Records from a data source:
======
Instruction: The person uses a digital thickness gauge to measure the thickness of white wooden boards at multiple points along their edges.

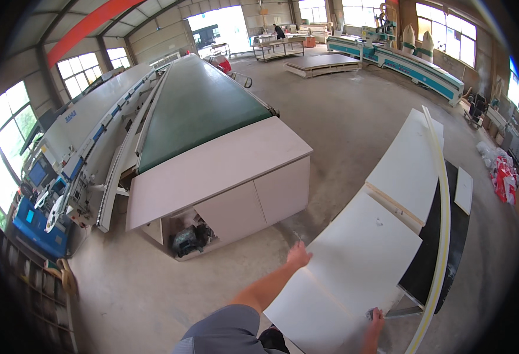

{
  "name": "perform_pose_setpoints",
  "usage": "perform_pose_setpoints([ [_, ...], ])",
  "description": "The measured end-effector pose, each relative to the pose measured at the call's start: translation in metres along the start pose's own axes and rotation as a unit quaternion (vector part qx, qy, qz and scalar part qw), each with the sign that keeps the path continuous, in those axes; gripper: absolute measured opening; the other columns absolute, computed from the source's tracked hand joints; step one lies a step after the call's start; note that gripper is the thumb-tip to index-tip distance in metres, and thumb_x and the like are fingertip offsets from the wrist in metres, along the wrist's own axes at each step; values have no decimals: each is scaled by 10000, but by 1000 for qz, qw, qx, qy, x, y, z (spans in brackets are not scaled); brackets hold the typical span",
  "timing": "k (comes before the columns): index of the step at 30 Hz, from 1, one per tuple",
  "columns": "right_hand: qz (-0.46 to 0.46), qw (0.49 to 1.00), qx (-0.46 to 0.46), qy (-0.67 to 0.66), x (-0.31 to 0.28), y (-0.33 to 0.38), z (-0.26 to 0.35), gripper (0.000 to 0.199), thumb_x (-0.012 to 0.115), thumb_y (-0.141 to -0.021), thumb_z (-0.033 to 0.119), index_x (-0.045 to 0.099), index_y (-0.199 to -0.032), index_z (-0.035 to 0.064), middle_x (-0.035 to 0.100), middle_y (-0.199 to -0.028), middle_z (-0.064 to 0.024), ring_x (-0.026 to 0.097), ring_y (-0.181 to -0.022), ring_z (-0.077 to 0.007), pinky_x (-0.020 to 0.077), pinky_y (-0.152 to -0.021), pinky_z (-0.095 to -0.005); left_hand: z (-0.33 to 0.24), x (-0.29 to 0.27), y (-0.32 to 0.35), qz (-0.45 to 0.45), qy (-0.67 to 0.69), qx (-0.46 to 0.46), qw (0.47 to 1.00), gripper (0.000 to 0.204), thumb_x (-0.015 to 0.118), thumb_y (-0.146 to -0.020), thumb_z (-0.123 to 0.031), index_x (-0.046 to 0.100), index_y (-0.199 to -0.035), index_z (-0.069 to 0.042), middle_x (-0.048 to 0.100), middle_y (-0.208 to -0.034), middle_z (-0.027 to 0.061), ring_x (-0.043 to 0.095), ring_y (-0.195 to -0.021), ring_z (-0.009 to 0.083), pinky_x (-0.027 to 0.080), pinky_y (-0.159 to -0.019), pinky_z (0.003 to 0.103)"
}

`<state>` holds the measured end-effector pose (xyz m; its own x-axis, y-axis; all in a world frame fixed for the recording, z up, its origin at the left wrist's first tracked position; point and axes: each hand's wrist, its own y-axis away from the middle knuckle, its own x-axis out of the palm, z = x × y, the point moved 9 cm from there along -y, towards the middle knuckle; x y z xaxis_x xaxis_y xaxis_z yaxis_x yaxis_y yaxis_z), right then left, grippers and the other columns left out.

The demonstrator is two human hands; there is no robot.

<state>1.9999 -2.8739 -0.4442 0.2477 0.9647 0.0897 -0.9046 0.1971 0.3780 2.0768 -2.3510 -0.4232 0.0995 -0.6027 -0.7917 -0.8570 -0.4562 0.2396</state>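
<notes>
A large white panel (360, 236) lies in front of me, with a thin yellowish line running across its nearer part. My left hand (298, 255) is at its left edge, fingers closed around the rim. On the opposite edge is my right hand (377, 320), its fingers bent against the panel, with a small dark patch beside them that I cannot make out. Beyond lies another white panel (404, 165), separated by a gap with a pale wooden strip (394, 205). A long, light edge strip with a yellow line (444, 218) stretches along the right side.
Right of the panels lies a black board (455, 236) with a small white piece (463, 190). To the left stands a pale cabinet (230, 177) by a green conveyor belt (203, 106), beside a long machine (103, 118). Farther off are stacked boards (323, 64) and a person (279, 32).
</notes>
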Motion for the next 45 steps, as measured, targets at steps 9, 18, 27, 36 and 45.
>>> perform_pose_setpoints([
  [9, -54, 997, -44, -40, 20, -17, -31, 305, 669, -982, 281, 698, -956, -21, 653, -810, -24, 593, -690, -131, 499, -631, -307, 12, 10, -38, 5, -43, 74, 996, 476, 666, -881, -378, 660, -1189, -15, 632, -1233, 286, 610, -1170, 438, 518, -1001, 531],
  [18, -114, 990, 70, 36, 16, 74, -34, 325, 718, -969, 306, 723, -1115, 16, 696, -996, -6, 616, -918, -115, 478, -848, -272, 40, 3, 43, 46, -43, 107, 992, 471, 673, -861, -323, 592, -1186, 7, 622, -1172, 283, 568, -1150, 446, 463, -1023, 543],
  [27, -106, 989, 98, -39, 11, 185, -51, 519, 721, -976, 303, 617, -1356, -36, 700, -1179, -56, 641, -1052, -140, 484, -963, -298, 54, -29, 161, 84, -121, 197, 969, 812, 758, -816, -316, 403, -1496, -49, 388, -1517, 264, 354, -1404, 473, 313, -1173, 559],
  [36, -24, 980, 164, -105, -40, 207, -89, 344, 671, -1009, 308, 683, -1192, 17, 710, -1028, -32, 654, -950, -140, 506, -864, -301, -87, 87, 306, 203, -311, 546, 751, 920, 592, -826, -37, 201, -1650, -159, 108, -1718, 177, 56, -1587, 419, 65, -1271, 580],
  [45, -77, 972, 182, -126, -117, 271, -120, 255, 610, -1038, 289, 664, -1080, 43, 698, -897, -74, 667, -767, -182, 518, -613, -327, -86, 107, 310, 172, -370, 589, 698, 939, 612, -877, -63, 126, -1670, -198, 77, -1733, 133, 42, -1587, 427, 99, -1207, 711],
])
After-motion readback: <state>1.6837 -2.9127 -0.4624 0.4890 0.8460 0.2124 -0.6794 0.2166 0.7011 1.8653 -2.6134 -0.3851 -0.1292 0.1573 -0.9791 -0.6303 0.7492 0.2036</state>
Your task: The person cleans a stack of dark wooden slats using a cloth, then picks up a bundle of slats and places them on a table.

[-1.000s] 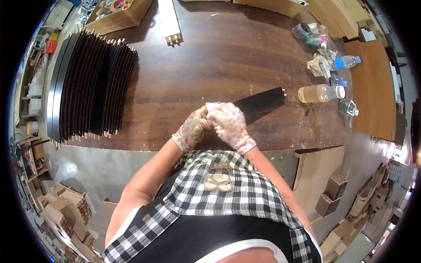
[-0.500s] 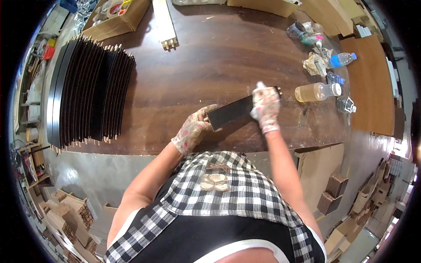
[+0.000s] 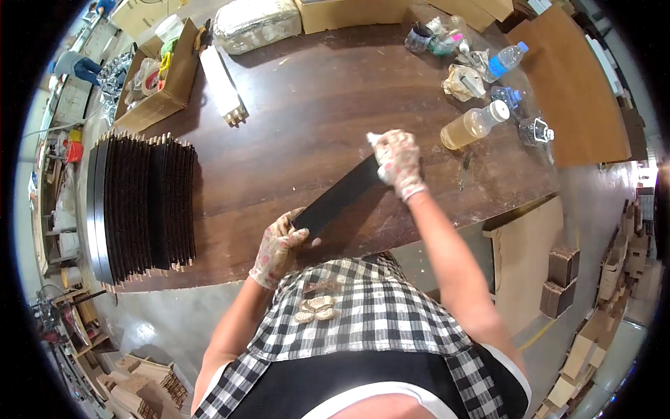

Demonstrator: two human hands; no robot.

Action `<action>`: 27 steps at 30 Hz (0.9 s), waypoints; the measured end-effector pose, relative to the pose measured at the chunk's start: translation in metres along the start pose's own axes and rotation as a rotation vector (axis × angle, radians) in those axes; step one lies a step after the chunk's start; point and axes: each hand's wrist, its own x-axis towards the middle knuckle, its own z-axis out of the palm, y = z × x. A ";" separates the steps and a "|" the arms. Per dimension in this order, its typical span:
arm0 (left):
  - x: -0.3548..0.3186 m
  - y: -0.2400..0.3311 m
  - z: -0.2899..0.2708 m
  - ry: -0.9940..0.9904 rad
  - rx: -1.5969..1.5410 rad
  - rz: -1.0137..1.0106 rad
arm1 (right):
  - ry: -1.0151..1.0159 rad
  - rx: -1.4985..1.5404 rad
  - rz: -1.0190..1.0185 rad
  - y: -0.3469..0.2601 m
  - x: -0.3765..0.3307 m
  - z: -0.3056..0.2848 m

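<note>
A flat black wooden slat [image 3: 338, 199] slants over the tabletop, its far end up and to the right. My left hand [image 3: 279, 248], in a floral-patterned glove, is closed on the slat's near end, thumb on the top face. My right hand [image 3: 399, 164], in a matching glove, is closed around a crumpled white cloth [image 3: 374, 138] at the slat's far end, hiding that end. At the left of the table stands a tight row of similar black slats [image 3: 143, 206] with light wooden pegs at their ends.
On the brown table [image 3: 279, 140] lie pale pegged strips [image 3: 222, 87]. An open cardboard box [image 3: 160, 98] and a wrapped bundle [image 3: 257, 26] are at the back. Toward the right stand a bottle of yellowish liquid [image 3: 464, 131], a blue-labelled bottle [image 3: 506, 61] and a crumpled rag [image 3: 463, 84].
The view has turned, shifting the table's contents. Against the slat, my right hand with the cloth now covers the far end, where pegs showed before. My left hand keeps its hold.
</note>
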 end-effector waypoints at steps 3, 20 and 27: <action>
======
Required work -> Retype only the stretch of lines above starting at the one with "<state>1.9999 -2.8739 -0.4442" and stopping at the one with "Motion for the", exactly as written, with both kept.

Solution to this task ->
<state>1.9999 -2.8739 -0.4442 0.2477 0.9647 0.0897 -0.9046 0.1971 0.3780 2.0768 -2.3510 -0.4232 0.0995 -0.6027 -0.7917 -0.8570 -0.4562 0.2396</state>
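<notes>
A large white panel (360, 236) lies in front of me, with a thin yellowish line running across its nearer part. My left hand (298, 255) is at its left edge, fingers closed around the rim. On the opposite edge is my right hand (377, 320), its fingers bent against the panel, with a small dark patch beside them that I cannot make out. Beyond lies another white panel (404, 165), separated by a gap with a pale wooden strip (394, 205). A long, light edge strip with a yellow line (444, 218) stretches along the right side.
Right of the panels lies a black board (455, 236) with a small white piece (463, 190). To the left stands a pale cabinet (230, 177) by a green conveyor belt (203, 106), beside a long machine (103, 118). Farther off are stacked boards (323, 64) and a person (279, 32).
</notes>
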Motion for the next 45 steps, as measured, targets at steps 9, 18, 27, 36 and 45.

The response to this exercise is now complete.